La jeunesse tunisienne est mise en lumière à travers le personnage de Farah, une jeune femme de 18 ans qui a soif de liberté.

FRANCE 3

Leyla Bouzid présente sur les écrans français son premier film "À peine j'ouvre les yeux" avant sa sortie dans le monde arabe. Le long-métrage raconte la soif de liberté de la jeunesse tunisienne sous l'ère Ben Ali.

Farah, 18 ans, vient de décrocher son bac, ses parents la verraient bien médecin, mais elle se rêve en chanteuse de rock engagé. Elle découvre la fête, sa vie la nuit, l'amour, et s'expose aux interdits de son pays.

Les obstacles de la société 

"Le film pour moi, c'est un hymne à l'énergie des jeunes.
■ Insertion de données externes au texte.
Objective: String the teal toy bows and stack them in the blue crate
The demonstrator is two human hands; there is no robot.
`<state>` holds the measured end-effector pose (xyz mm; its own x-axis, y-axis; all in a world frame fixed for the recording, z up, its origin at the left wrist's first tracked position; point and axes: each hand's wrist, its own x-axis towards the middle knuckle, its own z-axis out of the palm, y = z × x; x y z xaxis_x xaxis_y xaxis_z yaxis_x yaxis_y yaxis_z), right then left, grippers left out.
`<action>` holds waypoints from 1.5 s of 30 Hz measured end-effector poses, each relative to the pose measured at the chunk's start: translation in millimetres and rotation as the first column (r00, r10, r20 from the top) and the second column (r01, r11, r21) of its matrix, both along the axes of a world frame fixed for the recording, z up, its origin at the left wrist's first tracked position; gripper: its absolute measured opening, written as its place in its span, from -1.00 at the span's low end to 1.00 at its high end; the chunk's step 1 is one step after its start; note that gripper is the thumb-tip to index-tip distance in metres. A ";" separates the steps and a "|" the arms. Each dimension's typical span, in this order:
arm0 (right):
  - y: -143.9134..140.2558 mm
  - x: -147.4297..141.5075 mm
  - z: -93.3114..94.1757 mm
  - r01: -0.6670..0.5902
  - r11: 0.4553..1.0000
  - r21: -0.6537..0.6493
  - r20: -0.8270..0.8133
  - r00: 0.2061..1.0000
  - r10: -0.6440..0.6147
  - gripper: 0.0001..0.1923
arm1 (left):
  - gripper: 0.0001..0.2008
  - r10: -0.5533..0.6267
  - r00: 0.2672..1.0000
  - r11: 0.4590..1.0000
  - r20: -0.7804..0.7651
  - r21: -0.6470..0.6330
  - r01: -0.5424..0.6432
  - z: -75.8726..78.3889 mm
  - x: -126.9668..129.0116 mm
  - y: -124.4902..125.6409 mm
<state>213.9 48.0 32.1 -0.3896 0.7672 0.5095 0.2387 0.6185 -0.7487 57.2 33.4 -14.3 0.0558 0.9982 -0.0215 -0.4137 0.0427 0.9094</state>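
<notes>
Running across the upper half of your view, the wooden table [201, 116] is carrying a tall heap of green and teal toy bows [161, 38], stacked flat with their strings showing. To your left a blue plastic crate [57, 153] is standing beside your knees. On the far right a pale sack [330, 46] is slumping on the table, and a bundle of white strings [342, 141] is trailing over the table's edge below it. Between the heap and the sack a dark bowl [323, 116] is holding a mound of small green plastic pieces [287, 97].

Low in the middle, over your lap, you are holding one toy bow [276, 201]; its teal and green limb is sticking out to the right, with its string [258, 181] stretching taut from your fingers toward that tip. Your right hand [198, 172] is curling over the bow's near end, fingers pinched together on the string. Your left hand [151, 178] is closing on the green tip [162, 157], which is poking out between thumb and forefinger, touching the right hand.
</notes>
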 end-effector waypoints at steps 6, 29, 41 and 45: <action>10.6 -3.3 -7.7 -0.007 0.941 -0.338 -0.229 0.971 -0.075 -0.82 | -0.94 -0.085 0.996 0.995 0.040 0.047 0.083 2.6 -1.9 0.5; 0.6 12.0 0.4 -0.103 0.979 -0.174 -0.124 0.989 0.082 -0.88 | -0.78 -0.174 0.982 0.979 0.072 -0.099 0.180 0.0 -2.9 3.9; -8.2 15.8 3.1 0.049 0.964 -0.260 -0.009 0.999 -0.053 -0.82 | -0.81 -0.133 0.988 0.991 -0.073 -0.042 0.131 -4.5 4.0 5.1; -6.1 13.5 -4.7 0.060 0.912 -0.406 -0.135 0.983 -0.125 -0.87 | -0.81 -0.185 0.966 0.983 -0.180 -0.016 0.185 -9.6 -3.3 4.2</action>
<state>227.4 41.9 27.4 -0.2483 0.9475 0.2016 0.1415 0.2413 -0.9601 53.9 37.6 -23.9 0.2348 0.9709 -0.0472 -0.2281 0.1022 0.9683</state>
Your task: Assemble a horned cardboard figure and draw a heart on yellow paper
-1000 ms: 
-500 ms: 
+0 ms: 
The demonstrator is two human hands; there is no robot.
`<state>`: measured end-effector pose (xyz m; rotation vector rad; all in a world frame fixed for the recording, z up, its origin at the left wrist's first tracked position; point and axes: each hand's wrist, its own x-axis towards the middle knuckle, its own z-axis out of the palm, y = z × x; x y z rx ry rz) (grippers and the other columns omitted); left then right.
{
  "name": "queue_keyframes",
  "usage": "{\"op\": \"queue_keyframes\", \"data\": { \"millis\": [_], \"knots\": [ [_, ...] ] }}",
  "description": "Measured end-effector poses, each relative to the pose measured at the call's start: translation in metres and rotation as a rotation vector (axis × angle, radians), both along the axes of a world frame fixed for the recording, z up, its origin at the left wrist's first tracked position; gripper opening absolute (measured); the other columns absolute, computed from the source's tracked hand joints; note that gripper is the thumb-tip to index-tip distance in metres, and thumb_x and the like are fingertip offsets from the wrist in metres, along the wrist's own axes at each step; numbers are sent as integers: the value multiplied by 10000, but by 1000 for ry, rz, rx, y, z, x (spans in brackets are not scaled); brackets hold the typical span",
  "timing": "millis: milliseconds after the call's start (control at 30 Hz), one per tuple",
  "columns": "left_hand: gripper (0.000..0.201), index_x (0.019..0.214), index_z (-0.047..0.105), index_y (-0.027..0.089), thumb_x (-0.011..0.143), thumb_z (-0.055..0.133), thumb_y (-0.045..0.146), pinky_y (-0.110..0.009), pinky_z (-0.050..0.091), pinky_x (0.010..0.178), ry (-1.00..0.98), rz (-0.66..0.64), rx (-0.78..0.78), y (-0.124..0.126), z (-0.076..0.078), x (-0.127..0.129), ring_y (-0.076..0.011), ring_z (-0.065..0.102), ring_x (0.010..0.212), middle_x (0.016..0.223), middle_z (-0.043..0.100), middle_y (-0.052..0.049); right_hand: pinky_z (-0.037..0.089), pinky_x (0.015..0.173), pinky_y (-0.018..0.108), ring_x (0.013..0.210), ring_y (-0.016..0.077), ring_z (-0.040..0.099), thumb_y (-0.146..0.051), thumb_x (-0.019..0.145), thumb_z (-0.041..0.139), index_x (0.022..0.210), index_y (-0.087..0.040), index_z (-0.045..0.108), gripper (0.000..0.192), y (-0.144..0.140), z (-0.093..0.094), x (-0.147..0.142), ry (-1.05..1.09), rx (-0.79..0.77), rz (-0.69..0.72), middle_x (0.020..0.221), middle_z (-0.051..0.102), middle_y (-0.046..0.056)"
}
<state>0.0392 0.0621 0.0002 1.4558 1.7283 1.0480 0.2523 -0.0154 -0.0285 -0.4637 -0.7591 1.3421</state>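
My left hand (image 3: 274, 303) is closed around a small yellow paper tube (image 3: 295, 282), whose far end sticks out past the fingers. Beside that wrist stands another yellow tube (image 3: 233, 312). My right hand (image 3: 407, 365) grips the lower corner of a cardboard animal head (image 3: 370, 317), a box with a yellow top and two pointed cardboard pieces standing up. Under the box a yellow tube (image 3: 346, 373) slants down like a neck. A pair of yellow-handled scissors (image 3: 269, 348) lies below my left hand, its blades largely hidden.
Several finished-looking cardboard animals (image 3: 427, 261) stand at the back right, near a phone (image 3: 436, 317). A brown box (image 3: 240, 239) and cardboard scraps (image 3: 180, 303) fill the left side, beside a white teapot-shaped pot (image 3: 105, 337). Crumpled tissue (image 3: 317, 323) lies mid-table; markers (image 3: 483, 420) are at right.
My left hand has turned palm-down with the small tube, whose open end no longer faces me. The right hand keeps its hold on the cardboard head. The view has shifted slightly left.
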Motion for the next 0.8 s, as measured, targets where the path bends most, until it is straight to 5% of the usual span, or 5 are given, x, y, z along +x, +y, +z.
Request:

C’est aussi un film sur le processus de destruction de cette énergie, donc c'est comment la famille est un obstacle, la société est un obstacle et aussi comment parfois le système du pays est un obstacle", explique la réalisatrice à France 3.

Pour sa sortie en salles en Tunisie dans deux semaines, Leyla Bouzid a décidé de supprimer une scène de nudité. Elle s'est censurée pour ne pas empêcher que son film soit vu dans le monde arabe pour un seul plan d'une seconde.